Drones and Insurance: The Sky is the Limit
It’s still a novelty to look up and see a drone buzzing overhead. But it won’t be long before these small unmanned aircraft become a familiar sight, hovering below the clouds, transferring critical medical supplies, capturing footage or even delivering pizzas and parcels.
Drones, known officially as Remotely Piloted Aircraft Systems (RPAS), are set to undergo a massive spike in growth over the next few years. A PwC global report forecasts the drone technology industry to be worth $US127 billion by 20201.
Australia in particular is embracing drone use and is set to spend an estimated $US3.1 billion by 2021 on drone related technology2, while the Australian Transport Safety Bureau3 estimated that compared to 2016 the number of drones in Australia would double by the close of 2017.
From an aviation insurance perspective, it’s clear the drone revolution is disrupting major industries. With every business opportunity comes challenges and new risk exposures, which businesses, insurers, brokers, regulators and the community will need to face together.
The question of safety and its effects on personal and commercial liability exposures will be central, especially as business owners embrace the technology and have a go at flying – mostly for the first time.
Regulation is also playing an important role in insurers’ responses to the deepening popularity of drones. Relaxed Civil Aviation Safety Authority (CASA) regulations will need to be front of mind for all drone industry participants.
Crash risks are acute. QBE claims data reveals that one in fifty drones will be involved in an accident, equivalent to a crash occurring approximately every 2,000 hours of operation.
Commercial drones: State of play
Up until 2016, drone regulations required operators to hold both a Remote Operators Certificate (ReOC) and a Controllers Certificate. This proved to be a barrier for many aspiring operators, despite the increasing demand for small drones for commercial use.
In 2016, CASA changed regulations around small commercial drone use, introducing the under two kilogram commercial category, which no longer required a remote pilot’s licence (however it still requires a person to comply with the Standard Operating Conditions outlined by CASA)4.
This resulted in exponential growth in commercial drone operators.
In early November 2017 the number of CASA-certified businesses providing commercial RPAS services surpassed 1,200, according to Australian Association for Unmanned Systems (AAUS)5.
That’s more than the number of current Air Operator’s Certificate holders in Australia6.
The CASA regulation changes led to greater accessibility, but safety concerns followed closely, particularly in relation to issues around liability for damage or injury associated with use of the technology.

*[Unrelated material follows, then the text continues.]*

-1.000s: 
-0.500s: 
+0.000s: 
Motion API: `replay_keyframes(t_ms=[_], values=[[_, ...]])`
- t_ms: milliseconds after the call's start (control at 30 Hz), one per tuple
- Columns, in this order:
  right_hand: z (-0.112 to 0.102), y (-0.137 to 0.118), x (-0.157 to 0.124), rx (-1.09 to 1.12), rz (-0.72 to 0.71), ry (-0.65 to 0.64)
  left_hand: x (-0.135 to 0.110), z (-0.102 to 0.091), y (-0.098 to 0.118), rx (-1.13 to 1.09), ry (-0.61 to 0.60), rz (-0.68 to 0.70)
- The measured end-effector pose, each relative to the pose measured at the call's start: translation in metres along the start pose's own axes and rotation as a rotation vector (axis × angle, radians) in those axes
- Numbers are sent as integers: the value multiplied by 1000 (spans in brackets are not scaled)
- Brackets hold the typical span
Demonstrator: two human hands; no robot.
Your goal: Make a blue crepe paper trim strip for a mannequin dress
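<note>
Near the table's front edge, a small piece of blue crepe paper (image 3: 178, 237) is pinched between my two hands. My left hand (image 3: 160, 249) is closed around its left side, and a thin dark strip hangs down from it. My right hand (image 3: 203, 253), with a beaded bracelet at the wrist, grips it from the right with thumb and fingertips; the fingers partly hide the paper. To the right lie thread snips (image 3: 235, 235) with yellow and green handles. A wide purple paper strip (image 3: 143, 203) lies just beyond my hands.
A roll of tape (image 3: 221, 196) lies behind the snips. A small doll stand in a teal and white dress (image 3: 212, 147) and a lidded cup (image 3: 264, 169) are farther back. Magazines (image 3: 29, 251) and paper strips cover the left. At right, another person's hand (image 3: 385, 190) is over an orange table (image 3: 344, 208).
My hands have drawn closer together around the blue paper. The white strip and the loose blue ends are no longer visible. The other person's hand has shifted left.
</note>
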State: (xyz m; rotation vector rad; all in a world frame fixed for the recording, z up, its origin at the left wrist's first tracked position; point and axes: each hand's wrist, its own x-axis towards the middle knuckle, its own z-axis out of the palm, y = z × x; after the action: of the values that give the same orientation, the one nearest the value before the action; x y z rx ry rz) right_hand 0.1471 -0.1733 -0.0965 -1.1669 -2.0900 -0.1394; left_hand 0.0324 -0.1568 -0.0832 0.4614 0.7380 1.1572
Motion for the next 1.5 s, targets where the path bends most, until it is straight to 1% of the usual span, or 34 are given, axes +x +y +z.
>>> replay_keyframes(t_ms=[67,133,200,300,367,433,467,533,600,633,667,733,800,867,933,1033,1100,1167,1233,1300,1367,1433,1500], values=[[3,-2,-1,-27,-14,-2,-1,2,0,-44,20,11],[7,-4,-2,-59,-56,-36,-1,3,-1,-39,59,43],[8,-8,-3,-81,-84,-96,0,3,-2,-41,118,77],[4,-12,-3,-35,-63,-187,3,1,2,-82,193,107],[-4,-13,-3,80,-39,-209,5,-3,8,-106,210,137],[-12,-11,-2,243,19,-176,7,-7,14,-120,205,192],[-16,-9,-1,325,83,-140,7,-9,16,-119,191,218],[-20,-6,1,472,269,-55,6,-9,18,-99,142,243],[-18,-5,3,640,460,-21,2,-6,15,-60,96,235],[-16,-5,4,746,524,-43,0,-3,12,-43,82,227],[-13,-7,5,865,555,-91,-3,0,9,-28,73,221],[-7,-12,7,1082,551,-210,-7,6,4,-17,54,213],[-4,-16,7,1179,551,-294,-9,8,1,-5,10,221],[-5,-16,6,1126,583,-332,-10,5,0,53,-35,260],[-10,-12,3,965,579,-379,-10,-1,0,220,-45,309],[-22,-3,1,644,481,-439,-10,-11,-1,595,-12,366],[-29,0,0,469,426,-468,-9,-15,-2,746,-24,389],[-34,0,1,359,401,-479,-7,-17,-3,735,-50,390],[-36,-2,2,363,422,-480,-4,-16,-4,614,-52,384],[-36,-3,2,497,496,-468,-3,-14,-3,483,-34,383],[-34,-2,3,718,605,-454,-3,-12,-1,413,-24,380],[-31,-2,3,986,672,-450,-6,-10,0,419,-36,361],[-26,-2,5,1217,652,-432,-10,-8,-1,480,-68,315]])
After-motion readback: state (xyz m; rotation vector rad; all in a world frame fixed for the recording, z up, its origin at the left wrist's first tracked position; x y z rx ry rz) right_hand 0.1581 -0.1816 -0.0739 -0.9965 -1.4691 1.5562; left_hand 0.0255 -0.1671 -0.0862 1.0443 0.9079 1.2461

An Australian Senate inquiry is currently reviewing the use and safety implications of drones and is set to present further recommendations in March 2018. The Standing Committee on Rural and Regional Affairs & Transport issued a media release with the following points highlighted for its consideration:
- Safety awareness and training – recreational drone users should have to undergo training and safety awareness before purchasing and using drones.
- Registration and tracking – the Civil Aviation Safety Authority (CASA) should be empowered to track all individual drones, starting with the registration of all drones, regardless of their size or intended use
- Aviation safety – to minimise the potential for collisions between drones and aircraft and to protect controlled airspace and airports, geofencing technology should be introduced for individual drones and/or drone shields should be employed in high traffic areas7.

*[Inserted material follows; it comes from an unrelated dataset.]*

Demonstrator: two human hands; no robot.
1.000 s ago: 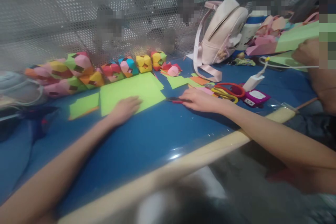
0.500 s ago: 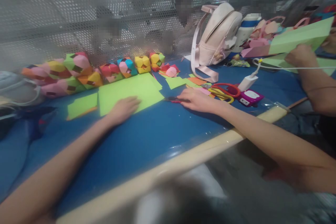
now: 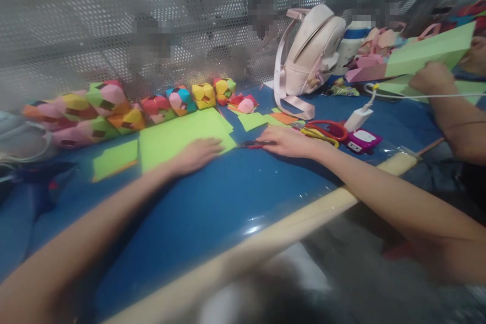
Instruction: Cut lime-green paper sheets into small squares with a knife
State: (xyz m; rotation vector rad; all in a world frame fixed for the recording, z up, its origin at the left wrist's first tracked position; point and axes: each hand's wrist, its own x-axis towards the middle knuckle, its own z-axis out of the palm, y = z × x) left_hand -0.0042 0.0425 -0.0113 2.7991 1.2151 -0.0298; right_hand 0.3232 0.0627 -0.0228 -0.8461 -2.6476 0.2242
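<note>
My left hand (image 3: 199,155) lies flat on a large sheet of light green paper (image 3: 170,136), fingers stretched toward its right corner. Just right of that corner, my right hand (image 3: 284,140) is closed on a slim black-and-red tool (image 3: 252,144) with a pointed end. The tool lies low at the table surface, its tip beside the paper; its rear part is hidden under my fingers, and its exact kind cannot be made out. A smaller green piece of paper (image 3: 116,158) with an orange edge beneath it lies left of the sheet.
Folded multicoloured paper shapes (image 3: 110,98) line the table's back. Behind my right hand are paper scraps (image 3: 252,120), red and yellow loops (image 3: 330,129) and a purple plug block (image 3: 362,140). A backpack (image 3: 313,55) stands behind; another person's hand (image 3: 433,78) holds green paper at right.
My left hand has slid right across the green sheet, closer to its right corner. My right hand and the tool stay nearly in place. The view has shifted slightly.
</note>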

Our current approach at QBE is to embed risk mitigation into our policies, as well as championing airmanship amongst all our customers and partners. For instance, it’s a pre-condition for our Third Party Liability cover for the operator to have obtained a Remote Pilot Licence (RePL) or a certificate by an approved registered CASA trainer.
Challenges for drone owners and operators
Drone operators are usually not aviators, which means they may not necessarily understand the intricacies of aviation regulations and their responsibilities.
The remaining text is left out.